Sophiatown forms a part of these traditional ideologies. While young people of post­ apartheid South Africa may be more exposed to global ideologies, it is also within the tradition of urban 'culture' to re-appropriate global styles and ideas and create new ones. While young people of the 1950s rejected local styles due to the oppressive nature of their environment, the youth of today embrace the past as characterised by resistance politics. Pantsula dance, as it is known today, is a result of the innovation of Generation Y. Youth of the 1980s, amidst the violence in the township, created the form that was an amalgamation of a variety of influences. The Soweto uprising and the introduction of television in 1976 heralded a new era; television opened young people up to new manners and modes in which they could present themselves. Television allowed young people to see what was happening around the world and the appeal of popular dance cultures made a huge impact on the dance scenes at the time. Gregory Maqoma, a renowned South African choreographer who grew up in Soweto, says:

When television was introduced in 1976, my life was flooded with pop icons like Michael Jackson, George Michael, and Prince. I wanted to be like them; I wanted to be a star; I wanted to dress and dance like them. I started reproducing their dance routines and mixing them with South African popular rhythms and styles. (Maqoma 2011, 66)

By the 1980s, in the midst of the violence in the townships, the pantsula dance performers preferred to distance pantsula from the criminal image originally associated with the dance form. The change in clothing of pantsula dancers is evidence of this shift. Initially, in the styles of the mapantsula, expensive shoes from shops such as Spitz and Italian cuts were the only way to present oneself (Mbembe, Dlamini and Khunou 2004, 505). From the 1980s the dress code shifted to the All Stars shoe brand, Brentwood shirt and pants or Dickies shirts, pants and hats (Samuel 2001-2002, 55). Martial arts and Michael Jackson became major influences (Sichel in Sulcas 2013) while Clint Eastwood and Bruce Lee were apparently the most popular screen idols of this period (Glaser 2000, 135).The emergence of Kwaito music in the 1990s led pantsula dance to a new stage as a mainstream urban dance form in South

African townships (Samuel 2001-2002, 55). Today, house music is starting to take over as the music of choice for more contemporary dances18.

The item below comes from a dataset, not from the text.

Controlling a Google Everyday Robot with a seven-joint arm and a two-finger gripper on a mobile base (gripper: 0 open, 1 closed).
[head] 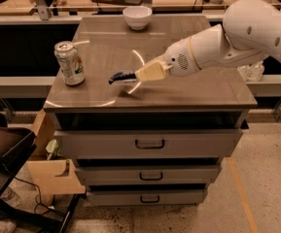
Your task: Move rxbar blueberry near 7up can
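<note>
The 7up can (69, 62) stands upright near the left edge of the cabinet top. The rxbar blueberry (121, 75) is a dark navy bar held at the tip of my gripper (139, 75), a little above the surface. The white arm reaches in from the right, and its tan fingers (150, 72) are shut on the bar's right end. The bar is to the right of the can, with a clear gap between them.
A white bowl (137, 17) sits at the back of the brown cabinet top (198, 89). Drawers run below the front edge. A cardboard box (52, 176) and a dark chair (4, 149) stand on the floor at the left.
</note>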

The constant fluidity of forms of self-expression is embedded in urban histories and memories. In Anthropology of Dance, Anya Peterson Royce (1977, 155) looks at the use of dance as an 'identity marked. She reflects on how globalisation reinforces the need to maintain or revive unique characteristics of particular societies instead of becoming a part of a global, 'homogenous mass'. Pantsula dance could be considered a marker of the unique characteristics that township communities in South Africa hold onto in the face of globalisation. Pantsula dance has a long history that is syncretic by nature. Pantsula dance today is complex. It is embedded in memory and a history of mapantsula from the youth- gang era of the 1970s and is constantly undergoing transformations as, along with globalisation, South Africa emerges out of apartheid and into an era of a robust democracy. The local experience of place among pantsula dancers who have grown up in townships is reflected in the evolving dance style. In this respect, it is easy to understand Royce's approach to dance as "one aspect of human behaviour inextricably bound up with all those aspects that make up the unity we call culture" (Royce 1977, 17-18). Today, the global and the local and the past and the present, are intricately interconnected to create the social, cultural and political dance phenomenon that is pantsula.